Il s'agit d'une de ces crises de subsistance, qui vont
secouer l'Auvergne tout au long du
XVIIIème siècle. Mais, en 1773,
plus que la faim, c'est l'épidémie qui a
désorganisée les familles ; petite
vérole et dysenterie ont fait nettement augmenter la
mortalité dans toute la basse-Auvergne.
(1)
Les pauvres voient leur nombre grandir, et les moyens de les
secourir s'amenuisent. Aussi, la municipalité
d'AIGUEPERSE s'engage à réagir, comme en
témoigne le registre de délibérations
des Consuls à l'année 1773.
Une
demande avait été formulée en
début d'année, afin de créer un atelier
de charité, chargé de soutenir et d'encadrer
ces "nouveaux pauvres".
Cette
demande fut transmise à l'intendant de MOULINS, dont
dépendait administrativement AIGUEPERSE par
l'intermédiaire du subdélégué
CULHAT. (2)
L'intendant en fit une expédition au Conseil de Son
Altesse Sérénissime, Monseigneur le duc
d'Orléans, qui était Seigneur d'AIGUEPERSE en
tant que Duc de MONTPENSIER.
Au cours
de la séance du 29 avril, le Duc consent à
aider ce projet, tout en demandant des détails sur
les futurs aménagements. Il réclame aussi des
précisions sur une autre requête, concernant
celle-ci, la démolition des fortifications de la
ville qui sont en mauvais état, et qui gênent
l'expansion du bourg. (3)
Le Duc
s'inquiète également, des travaux à
prévoir pour la réfection des chemins amenant
à AIGUEPERSE, et en particulier sur celui qui va
à RANDAN, et qui longe le mur du Parc de Monseigneur
le Duc.
A la
suite de ces remarques Monsieur le Maire et ses Consuls se
réunissent le 2 mai 1773, en présence de
Messieurs les Officiers du bailliage, et du procureur
général fiscal CULHAT qui est donc l'intendant
subdélégué pour AIGUEPERSE. C'est lui
qui ouvre la séance, en annonçant que
l'intendant de MOULINS vient de disposer d'une somme de 1000
livres en la faveur des habitants d'AIGUEPERSE pour la
création d'un atelier de
charité.
Cette
somme restant insuffisante il précise : "qu'il
espère du zèle de Mrs les Maires et
Échevins qu'ils voudrions bien engager ceux des
habitants qui seront les plus commodes à contribuer
de leur côté par quelques faveurs à
augmenter le fonds que Monseigneur l'intendant a bien voulu
leur accorder, que la contribution volontaire qui sera faite
fournira des moyens d'étendre les réparations
et de faire subsister plus longtemps les pauvres dont le
soulagement les occupent aujourdhuy principalement, qu'elle
sera de plus un motif pour engager mondit seigneur
l'intendant à accorder dans la suite de nouvelles
graces à la ville, et à favoriser par ce moyen
son embellissement par Mrs les Officiers municipaux".
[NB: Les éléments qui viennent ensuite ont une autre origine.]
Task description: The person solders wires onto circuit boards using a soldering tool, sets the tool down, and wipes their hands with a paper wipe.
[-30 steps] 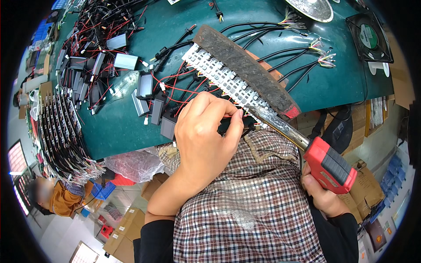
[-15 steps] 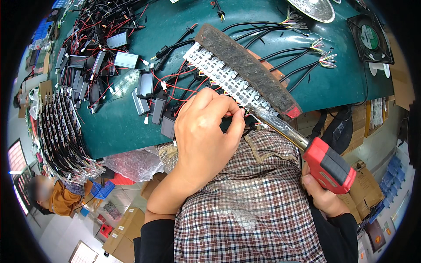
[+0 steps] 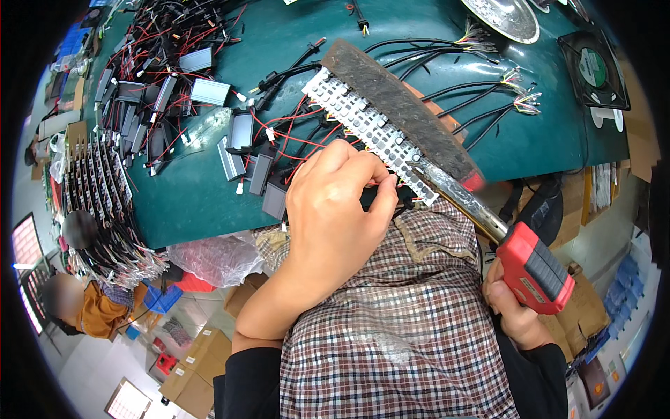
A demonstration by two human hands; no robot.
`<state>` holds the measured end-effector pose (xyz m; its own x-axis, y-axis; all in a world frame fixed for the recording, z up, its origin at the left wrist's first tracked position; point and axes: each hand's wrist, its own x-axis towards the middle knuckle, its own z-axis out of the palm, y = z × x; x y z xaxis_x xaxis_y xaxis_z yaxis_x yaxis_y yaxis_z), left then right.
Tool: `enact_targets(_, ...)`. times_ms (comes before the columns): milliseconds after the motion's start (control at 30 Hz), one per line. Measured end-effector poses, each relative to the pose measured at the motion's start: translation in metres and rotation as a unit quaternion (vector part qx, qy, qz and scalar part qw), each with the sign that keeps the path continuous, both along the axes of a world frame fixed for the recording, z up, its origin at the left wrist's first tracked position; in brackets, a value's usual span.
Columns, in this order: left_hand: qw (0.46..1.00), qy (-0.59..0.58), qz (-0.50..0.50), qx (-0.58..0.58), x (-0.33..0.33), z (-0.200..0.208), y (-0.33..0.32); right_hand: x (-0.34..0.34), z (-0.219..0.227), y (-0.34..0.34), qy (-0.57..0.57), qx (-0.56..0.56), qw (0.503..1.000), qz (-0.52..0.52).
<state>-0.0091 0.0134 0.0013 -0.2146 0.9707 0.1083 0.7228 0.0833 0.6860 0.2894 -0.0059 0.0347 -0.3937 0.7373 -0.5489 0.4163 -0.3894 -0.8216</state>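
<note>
My right hand (image 3: 513, 307) is wrapped round the grip of a red and black soldering gun (image 3: 534, 269). Its long metal barrel points up and left, with the tip at the near end of a panel of white circuit boards (image 3: 370, 129). That panel leans along a dark, worn block (image 3: 398, 98) with a red end. Close to the gun tip, my left hand (image 3: 338, 202) has thumb and forefinger pinched at the panel's near edge. What they pinch is too small to make out; thin coloured wires show beside the fingertips.
Grey metal housings (image 3: 241, 130) with red wires lie left of the panel, beside a tangled cable heap (image 3: 164, 42). Black cables (image 3: 453, 91) with stripped ends fan out behind the block. A metal dish (image 3: 509, 17) and a fan (image 3: 593, 66) are at the far right.
The whole view has shifted slightly. The soldering gun's tip has moved a little to the right, away from my left fingertips; my left hand keeps the same pinch.
</note>
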Motion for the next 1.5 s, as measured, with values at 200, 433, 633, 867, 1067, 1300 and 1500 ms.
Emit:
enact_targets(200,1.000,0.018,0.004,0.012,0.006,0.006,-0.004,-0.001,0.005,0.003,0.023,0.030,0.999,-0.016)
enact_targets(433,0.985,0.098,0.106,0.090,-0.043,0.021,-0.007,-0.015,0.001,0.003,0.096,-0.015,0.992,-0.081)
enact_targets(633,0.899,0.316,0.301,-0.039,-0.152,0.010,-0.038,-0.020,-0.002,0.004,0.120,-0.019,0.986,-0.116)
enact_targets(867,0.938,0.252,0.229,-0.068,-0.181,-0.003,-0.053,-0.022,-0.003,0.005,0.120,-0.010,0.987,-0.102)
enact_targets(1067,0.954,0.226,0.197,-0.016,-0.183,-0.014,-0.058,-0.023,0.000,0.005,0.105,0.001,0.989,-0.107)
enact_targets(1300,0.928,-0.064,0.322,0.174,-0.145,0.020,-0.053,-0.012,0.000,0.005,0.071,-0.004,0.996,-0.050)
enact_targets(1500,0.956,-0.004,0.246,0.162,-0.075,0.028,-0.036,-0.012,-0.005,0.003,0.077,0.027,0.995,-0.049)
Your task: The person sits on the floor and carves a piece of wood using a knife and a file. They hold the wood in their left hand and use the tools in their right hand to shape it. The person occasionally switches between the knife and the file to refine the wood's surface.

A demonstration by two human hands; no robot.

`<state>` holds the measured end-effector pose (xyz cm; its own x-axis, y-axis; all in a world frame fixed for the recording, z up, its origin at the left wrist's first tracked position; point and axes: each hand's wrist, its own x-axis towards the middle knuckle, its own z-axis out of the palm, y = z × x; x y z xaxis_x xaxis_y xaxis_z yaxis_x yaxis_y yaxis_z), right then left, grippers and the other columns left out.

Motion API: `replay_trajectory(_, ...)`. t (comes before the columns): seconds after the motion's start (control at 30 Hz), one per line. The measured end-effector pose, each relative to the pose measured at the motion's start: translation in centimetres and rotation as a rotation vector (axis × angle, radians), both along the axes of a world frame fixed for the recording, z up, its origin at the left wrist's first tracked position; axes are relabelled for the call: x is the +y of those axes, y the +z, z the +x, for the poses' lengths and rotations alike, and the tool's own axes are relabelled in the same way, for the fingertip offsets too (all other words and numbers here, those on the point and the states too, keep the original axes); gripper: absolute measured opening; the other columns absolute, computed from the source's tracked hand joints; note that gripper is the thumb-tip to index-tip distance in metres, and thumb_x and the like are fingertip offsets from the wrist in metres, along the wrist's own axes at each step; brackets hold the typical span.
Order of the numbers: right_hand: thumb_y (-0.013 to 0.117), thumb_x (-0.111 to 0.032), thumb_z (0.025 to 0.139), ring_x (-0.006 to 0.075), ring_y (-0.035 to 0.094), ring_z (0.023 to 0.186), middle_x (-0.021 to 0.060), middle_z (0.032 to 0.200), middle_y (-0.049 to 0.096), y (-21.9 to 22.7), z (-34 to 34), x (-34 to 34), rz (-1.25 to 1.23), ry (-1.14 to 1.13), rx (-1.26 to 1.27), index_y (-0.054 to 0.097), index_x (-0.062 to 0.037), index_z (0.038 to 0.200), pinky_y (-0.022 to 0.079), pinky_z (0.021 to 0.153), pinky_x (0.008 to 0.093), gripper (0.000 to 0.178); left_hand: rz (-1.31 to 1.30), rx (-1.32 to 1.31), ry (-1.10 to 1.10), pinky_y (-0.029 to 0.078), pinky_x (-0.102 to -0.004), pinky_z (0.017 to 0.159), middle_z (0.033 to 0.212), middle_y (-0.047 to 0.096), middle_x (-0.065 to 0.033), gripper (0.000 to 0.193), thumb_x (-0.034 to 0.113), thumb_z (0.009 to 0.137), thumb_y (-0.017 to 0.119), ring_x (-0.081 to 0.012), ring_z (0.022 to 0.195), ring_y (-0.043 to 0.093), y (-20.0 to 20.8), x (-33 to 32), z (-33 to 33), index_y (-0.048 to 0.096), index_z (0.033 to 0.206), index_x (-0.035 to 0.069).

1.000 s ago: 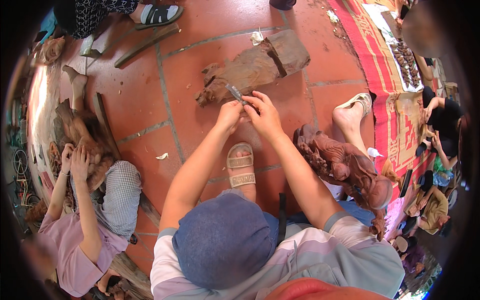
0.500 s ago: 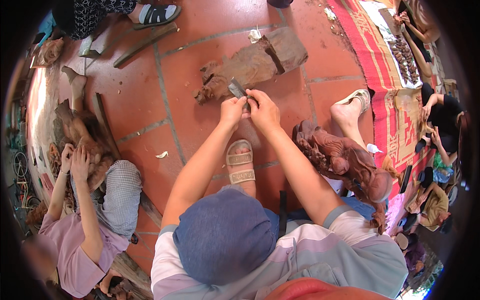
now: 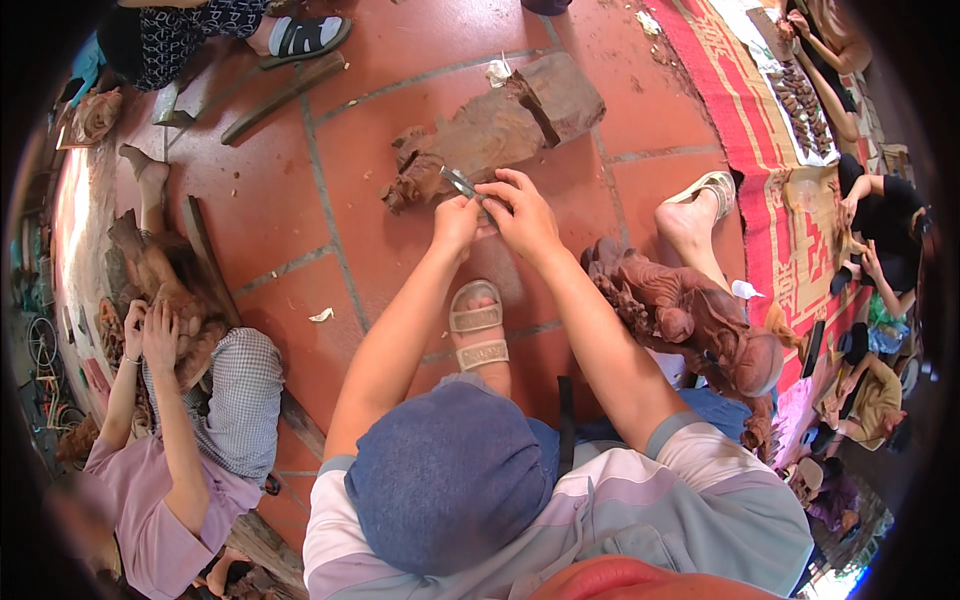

C'est ce que nous appellerions en termes plus contemporains,
devoir montrer la réalité de sa motivation, et
son esprit de solidarité.
La mise
au point des travaux, et leur description suivent ensuite le
discours du subdélégué. Le terrain
concerné est celui situé devant
l'hôpital, depuis le mur des religieuses de
Sainte-Ursule, au nord ; jusqu'à la rue de
l'hôpital au sud (4)
; et, à l'est, côté ville, les jardins
seront alignés, afin de donner une meilleure
ordonnance au projet le long du ruisseau, ancien
fossé de ville. Un aqueduc ou "petit canal"
traversant les emplacements devra être
recouvert.
Tous les
détails semblaient réglés, la
séance arrivait à sa fin, lorsque le Sieur
Jacques VOIRET, propriétaire du jardin donnant sur la
future place, arrive au milieu de l'assemblée.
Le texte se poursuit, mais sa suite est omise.